**Task requirements:** Here are some records; quote them exactly, leaving out the pictures.
------------
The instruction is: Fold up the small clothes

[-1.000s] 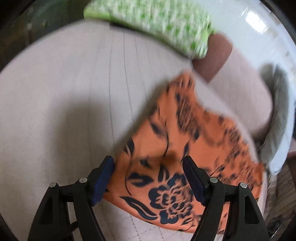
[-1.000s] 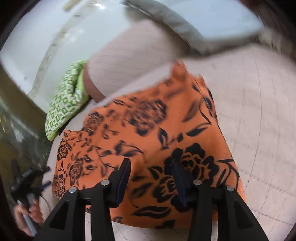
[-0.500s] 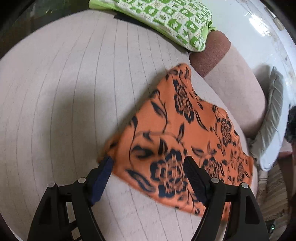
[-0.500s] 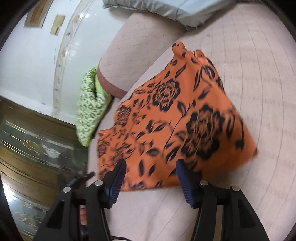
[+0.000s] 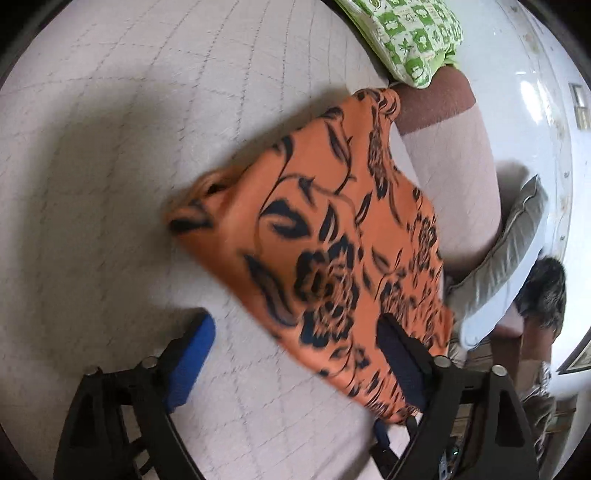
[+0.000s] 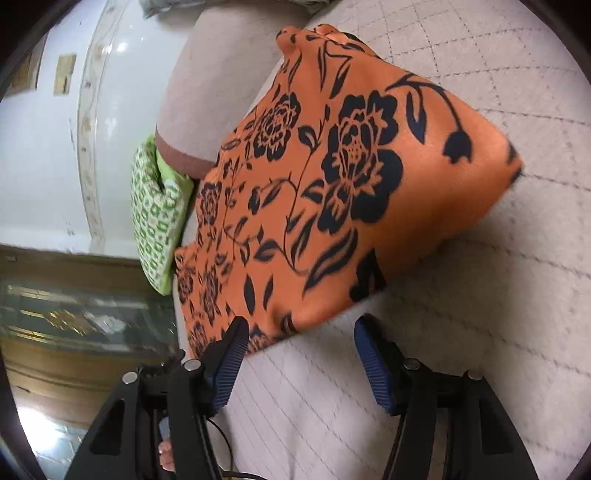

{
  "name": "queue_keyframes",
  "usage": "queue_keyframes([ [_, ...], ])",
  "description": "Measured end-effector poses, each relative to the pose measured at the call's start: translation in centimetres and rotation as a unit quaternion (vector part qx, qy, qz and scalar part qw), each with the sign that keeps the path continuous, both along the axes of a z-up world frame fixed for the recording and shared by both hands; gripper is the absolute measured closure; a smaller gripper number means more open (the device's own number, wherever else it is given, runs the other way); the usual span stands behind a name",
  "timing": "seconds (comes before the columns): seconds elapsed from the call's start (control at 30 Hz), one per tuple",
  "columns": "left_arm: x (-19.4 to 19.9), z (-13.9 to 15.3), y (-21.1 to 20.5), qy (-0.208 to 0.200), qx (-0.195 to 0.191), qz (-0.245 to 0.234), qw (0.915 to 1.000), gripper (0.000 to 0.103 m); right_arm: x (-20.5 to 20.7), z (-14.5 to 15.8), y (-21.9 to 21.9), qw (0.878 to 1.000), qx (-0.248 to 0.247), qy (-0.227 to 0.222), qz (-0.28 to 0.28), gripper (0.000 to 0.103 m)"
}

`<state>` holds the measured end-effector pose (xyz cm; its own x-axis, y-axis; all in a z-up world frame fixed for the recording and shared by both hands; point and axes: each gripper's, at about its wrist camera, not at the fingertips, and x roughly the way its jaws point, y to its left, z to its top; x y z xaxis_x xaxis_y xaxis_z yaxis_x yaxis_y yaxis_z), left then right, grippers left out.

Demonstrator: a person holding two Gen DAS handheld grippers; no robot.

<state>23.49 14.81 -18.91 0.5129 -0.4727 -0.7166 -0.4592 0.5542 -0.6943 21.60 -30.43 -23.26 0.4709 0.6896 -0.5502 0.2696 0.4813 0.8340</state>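
An orange garment with a dark floral print [image 5: 325, 236] lies folded and flat on a quilted beige sofa seat [image 5: 110, 184]. It also shows in the right wrist view [image 6: 332, 184]. My left gripper [image 5: 295, 354] is open and empty, just in front of the garment's near edge, its right finger over the cloth's corner. My right gripper [image 6: 299, 354] is open and empty, just short of the garment's near edge.
A green-and-white patterned cushion [image 5: 410, 33] lies at the far end of the seat, also in the right wrist view [image 6: 155, 214]. A beige armrest with a brown band [image 5: 450, 147] and a grey cushion [image 5: 498, 254] border the garment. White wall and dark wood furniture [image 6: 74, 314] lie beyond.
Both grippers have drawn back from the garment and sit clear of its edges. The garment now lies flat on the seat; the right gripper's jaws are wider than a second ago.
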Motion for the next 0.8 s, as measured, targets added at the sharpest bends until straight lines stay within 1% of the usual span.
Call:
queue_keyframes([
  [0.1,1.2,0.0,-0.2,-0.018,0.007,0.012,0.9997,0.009,1.0,-0.6,-0.3,1.000,0.019,-0.006,-0.015,0.040],
  [0.23,2.5,0.4,-0.5,-0.045,0.015,0.024,0.9986,0.009,2.2,-1.5,-1.2,0.997,0.053,-0.011,-0.058,0.040],
  [0.27,2.8,0.3,-0.6,-0.053,0.013,0.028,0.9981,0.009,2.4,-1.6,-1.3,0.996,0.057,-0.014,-0.065,0.040],
  [0.3,3.0,0.3,-0.6,-0.059,0.013,0.031,0.9977,0.011,2.6,-1.7,-1.5,0.995,0.064,-0.017,-0.079,0.040],
  [0.33,3.3,0.3,-0.7,-0.066,0.015,0.034,0.9972,0.024,2.9,-1.9,-1.8,0.993,0.069,-0.020,-0.095,0.040],
  [0.37,3.5,0.2,-1.1,-0.069,0.016,0.036,0.9968,0.034,3.2,-2.0,-1.9,0.991,0.072,-0.024,-0.111,0.040],
  [0.4,3.7,-0.1,-1.3,-0.070,0.012,0.035,0.9968,0.054,3.6,-2.1,-1.9,0.989,0.071,-0.032,-0.124,0.040],
  [0.43,3.6,-0.4,-1.3,-0.069,0.010,0.034,0.9970,0.063,4.1,-2.0,-1.8,0.989,0.065,-0.041,-0.127,0.040],
  [0.47,3.6,-0.7,-1.4,-0.068,0.008,0.035,0.9971,0.066,4.5,-1.8,-1.6,0.989,0.055,-0.053,-0.126,0.041],
  [0.5,3.5,-0.9,-1.5,-0.067,0.012,0.036,0.9970,0.073,4.9,-1.5,-1.2,0.990,0.040,-0.066,-0.121,0.042],
  [0.53,3.6,-1.0,-1.5,-0.068,0.018,0.036,0.9969,0.078,5.2,-1.3,-0.9,0.990,0.024,-0.071,-0.117,0.055],
  [0.57,3.6,-1.1,-1.5,-0.070,0.020,0.035,0.9967,0.080,5.4,-1.2,-0.7,0.991,0.004,-0.072,-0.110,0.078],
  [0.6,3.6,-1.0,-1.6,-0.075,0.020,0.034,0.9964,0.082,5.8,-1.5,-0.5,0.993,-0.010,-0.067,-0.099,0.084],
  [0.67,3.4,-0.6,-1.6,-0.084,0.022,0.031,0.9958,0.083,5.8,-2.1,-0.8,0.993,0.007,-0.063,-0.102,0.086],
  [0.7,3.3,-0.3,-1.6,-0.090,0.023,0.031,0.9952,0.084,5.8,-1.8,-0.8,0.992,0.005,-0.069,-0.102,0.086],
  [0.73,3.1,0.0,-1.6,-0.095,0.023,0.031,0.9947,0.085,5.7,-1.0,-0.6,0.992,-0.018,-0.080,-0.097,0.086],
  [0.77,3.0,0.4,-1.6,-0.101,0.024,0.031,0.9942,0.085,5.6,0.7,0.1,0.988,-0.063,-0.109,-0.085,0.087],
  [0.8,2.7,0.8,-1.6,-0.108,0.027,0.028,0.9934,0.085,5.3,1.6,0.5,0.985,-0.086,-0.128,-0.079,0.087],
])
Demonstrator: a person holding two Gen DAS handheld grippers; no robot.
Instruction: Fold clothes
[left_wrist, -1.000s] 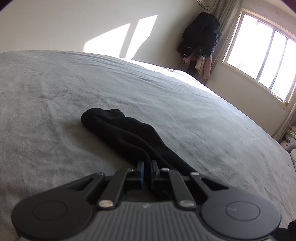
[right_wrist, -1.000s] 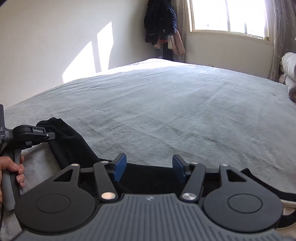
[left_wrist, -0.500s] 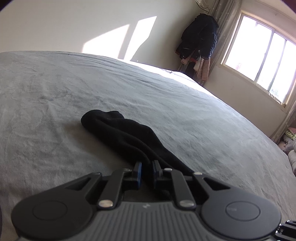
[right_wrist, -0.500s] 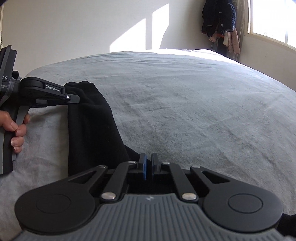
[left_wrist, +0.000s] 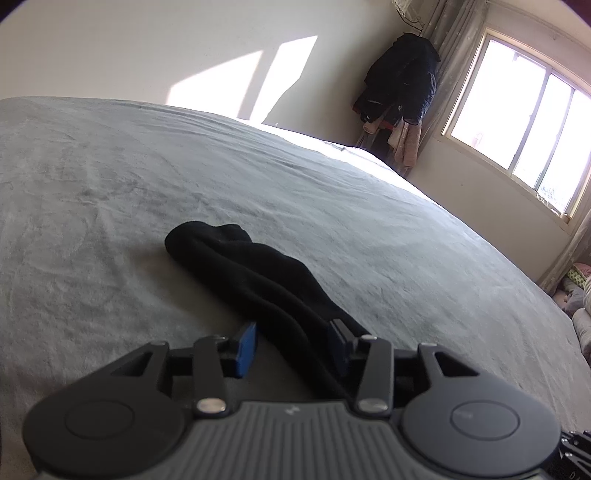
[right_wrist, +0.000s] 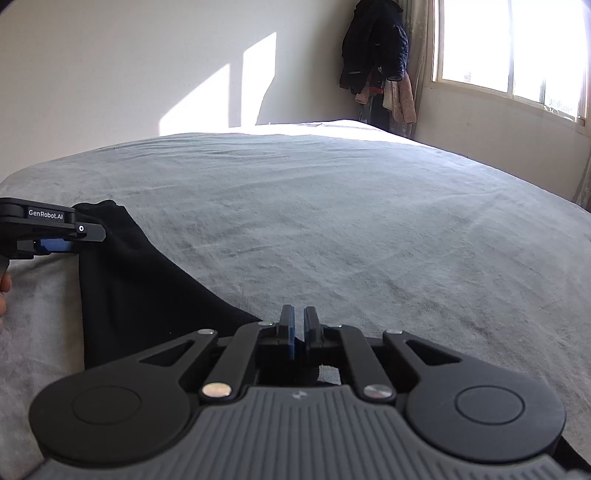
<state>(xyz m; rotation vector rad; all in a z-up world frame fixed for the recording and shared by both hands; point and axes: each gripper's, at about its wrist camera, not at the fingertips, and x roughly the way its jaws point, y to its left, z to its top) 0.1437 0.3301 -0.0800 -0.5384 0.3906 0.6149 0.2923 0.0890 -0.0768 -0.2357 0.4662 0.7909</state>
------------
**Output for this exercise:**
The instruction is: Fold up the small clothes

[-1.000s] 
[-1.000s] 
[-0.500s] 
[-0.500s] 
[+0.000s] 
[+0.000s] 

{
  "name": "queue_keyframes",
  "usage": "queue_keyframes([ [_, ...], ])",
  "description": "Measured end-effector poses, each relative to the pose measured at the call's start: translation in centimetres and rotation as a unit quaternion (vector part qx, qy, qz and scalar part qw), each with the sign that keeps the path continuous, both along the axes of a z-up world frame fixed for the recording and shared by both hands; gripper is the absolute measured closure; a smaller gripper number means more open (the device's own number, wherever else it is given, runs the other way); the usual span stands behind a name",
  "timing": "seconds (comes before the columns): seconds elapsed from the call's start (control at 30 Hz), one per tuple",
  "columns": "left_arm: x (-19.4 to 19.9), z (-13.9 to 15.3), y (-21.1 to 20.5), qy (-0.208 to 0.200), qx (-0.195 to 0.191), qz (-0.245 to 0.234), qw (0.915 to 1.000), gripper (0.000 to 0.103 m); right_arm: x (-20.5 to 20.7), z (-14.5 to 15.8), y (-21.9 to 21.9), qw (0.878 to 1.000), qx (-0.248 to 0.247), qy (-0.227 to 0.222), qz (-0.28 to 0.28), gripper (0.000 to 0.103 m)"
}

`<state>` holds the measured end-effector pose (xyz cm; its own x-axis, y-axis; all in a z-up world frame fixed for the recording and shared by both hands; point and axes: each gripper's, at about its wrist camera, not at the fingertips, and x roughly the way its jaws point, y to its left, z to its top; x y z xaxis_x xaxis_y xaxis_z yaxis_x yaxis_y yaxis_z), left then right, grippers left out.

Demonstrator: a person holding two Gen DAS handheld grippers; no robot.

<state>23.49 14.81 -18.91 0.5129 -0.4727 -0.7166 -0.4592 0.5542 -0.6943 21.60 -30.43 -23.26 0.4709 0.6896 -0.5502 0.2696 0.4813 0.8340</state>
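An orange garment with a dark floral print [image 5: 325, 236] lies folded and flat on a quilted beige sofa seat [image 5: 110, 184]. It also shows in the right wrist view [image 6: 332, 184]. My left gripper [image 5: 295, 354] is open and empty, just in front of the garment's near edge, its right finger over the cloth's corner. My right gripper [image 6: 299, 354] is open and empty, just short of the garment's near edge.
A green-and-white patterned cushion [image 5: 410, 33] lies at the far end of the seat, also in the right wrist view [image 6: 155, 214]. A beige armrest with a brown band [image 5: 450, 147] and a grey cushion [image 5: 498, 254] border the garment. White wall and dark wood furniture [image 6: 74, 314] lie beyond.
Both grippers have drawn back from the garment and sit clear of its edges. The garment now lies flat on the seat; the right gripper's jaws are wider than a second ago.
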Motion for the next 0.8 s, as measured, targets added at the sharpest bends until straight lines stay within 1% of the usual span.
Call:
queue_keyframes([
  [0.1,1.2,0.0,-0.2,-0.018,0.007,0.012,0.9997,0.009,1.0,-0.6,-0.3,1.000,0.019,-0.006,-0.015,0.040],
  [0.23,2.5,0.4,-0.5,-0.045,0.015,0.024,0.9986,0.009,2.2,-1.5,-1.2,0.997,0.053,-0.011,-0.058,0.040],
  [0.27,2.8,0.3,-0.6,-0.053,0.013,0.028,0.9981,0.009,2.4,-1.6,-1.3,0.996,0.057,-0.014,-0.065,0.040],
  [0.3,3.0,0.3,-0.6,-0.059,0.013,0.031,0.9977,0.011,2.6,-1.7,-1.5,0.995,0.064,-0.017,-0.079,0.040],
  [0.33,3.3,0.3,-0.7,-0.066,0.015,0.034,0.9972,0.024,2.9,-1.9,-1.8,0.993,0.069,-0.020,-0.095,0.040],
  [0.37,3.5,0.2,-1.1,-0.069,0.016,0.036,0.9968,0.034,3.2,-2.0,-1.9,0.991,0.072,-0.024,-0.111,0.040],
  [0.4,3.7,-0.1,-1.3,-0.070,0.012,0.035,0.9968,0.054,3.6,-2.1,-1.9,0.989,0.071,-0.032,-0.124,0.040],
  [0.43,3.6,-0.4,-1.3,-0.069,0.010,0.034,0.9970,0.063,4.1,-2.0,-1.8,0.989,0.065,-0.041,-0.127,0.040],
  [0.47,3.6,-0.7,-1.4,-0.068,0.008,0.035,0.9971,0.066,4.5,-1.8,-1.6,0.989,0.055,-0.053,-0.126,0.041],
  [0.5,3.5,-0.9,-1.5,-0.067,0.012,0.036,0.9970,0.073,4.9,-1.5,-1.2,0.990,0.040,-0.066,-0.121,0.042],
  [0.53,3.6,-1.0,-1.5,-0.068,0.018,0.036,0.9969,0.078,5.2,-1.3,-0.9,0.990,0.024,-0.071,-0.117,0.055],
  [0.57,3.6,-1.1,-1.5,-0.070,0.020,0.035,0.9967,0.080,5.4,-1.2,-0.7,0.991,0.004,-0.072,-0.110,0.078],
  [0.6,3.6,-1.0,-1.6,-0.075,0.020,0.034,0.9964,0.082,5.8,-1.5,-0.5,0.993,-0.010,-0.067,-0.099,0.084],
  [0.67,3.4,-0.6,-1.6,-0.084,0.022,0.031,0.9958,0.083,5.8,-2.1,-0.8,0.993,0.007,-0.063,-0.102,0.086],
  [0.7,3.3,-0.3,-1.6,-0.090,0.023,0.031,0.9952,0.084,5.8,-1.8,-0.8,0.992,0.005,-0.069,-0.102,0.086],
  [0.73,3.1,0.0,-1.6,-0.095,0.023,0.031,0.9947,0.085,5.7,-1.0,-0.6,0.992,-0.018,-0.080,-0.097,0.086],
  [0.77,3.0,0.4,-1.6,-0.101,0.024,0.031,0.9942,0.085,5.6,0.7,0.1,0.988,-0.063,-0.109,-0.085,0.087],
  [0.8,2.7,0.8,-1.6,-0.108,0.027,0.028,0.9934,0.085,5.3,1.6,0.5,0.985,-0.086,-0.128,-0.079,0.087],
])
Demonstrator: a person holding two Gen DAS handheld grippers; no robot.
Instruction: Fold clothes
[left_wrist, -1.000s] 
[right_wrist, -1.000s] 
[left_wrist, -0.500s] 
[right_wrist, -0.500s] 
[left_wrist, +0.000s] 
[right_wrist, +0.000s] 
<state>(xyz m; rotation vector rad; all in a z-up world frame fixed for the recording and shared by both hands; point and axes: each gripper's, at about its wrist camera, not at the fingertips, and x roughly the way its jaws point, y to its left, z to its top) 0.1437 0.3301 -0.0800 -0.5384 0.3906 0.6149 0.2923 0.0890 -0.0768 -0.2357 0.4662 0.7909</state>

The answer is finished.